Rome too, with its claim to the bodies Peter and Paul (both doubly sacred as apostles and martyrs), emerged as a key center of pilgrimage. The conversion of large portions of the former Roman Empire between the fifth and tenth centuries further augmented Christendom’s holy geography. Through both popular acclamation and official declaration, new sacred landscapes emerged in Gaul, Germania, the British Isles, and the Iberian Peninsula. In some cases powerful local sentiment drafted pre-Christian holy sites into the service of Christendom. At the same time, long venerated bodies of the earliest disciples and martyrs were translated to the West. Among these were said to be the bodies of St. Dionysius, St. Mark, St. Andrew and, most important for our purposes, Saint James.

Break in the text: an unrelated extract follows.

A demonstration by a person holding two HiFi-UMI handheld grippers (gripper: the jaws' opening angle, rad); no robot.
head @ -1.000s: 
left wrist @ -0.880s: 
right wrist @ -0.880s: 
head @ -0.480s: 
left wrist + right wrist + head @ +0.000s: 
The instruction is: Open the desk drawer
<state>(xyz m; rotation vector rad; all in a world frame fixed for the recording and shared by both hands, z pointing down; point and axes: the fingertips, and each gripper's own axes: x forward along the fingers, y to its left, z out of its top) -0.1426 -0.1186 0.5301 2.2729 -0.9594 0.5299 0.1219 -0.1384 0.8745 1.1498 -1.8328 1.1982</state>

Elaborate translatio narratives described the miraculous final pilgrimages of these saintly bodies and provided textual verification of their legitimacy and efficacy. Through pilgrimage narratives, literature, poetry, music, and direct participation in the Camino de Santiago, UNF students explore the importance of pilgrimage within medieval society, as well as the contemporary importance of pilgrimage and the Camino from historical, cultural, and religious perspectives. 

When Zephyr also has, with his sweet breath,
Quickened again, in every holt and heath,
The tender shoots and buds, and the young sun
Into the Ram one half his course has run,
And many little birds make melody
That sleep through all the night with open eye
(So Nature pricks them on to ramp and rage) —
Then do folk long to go on pilgrimage.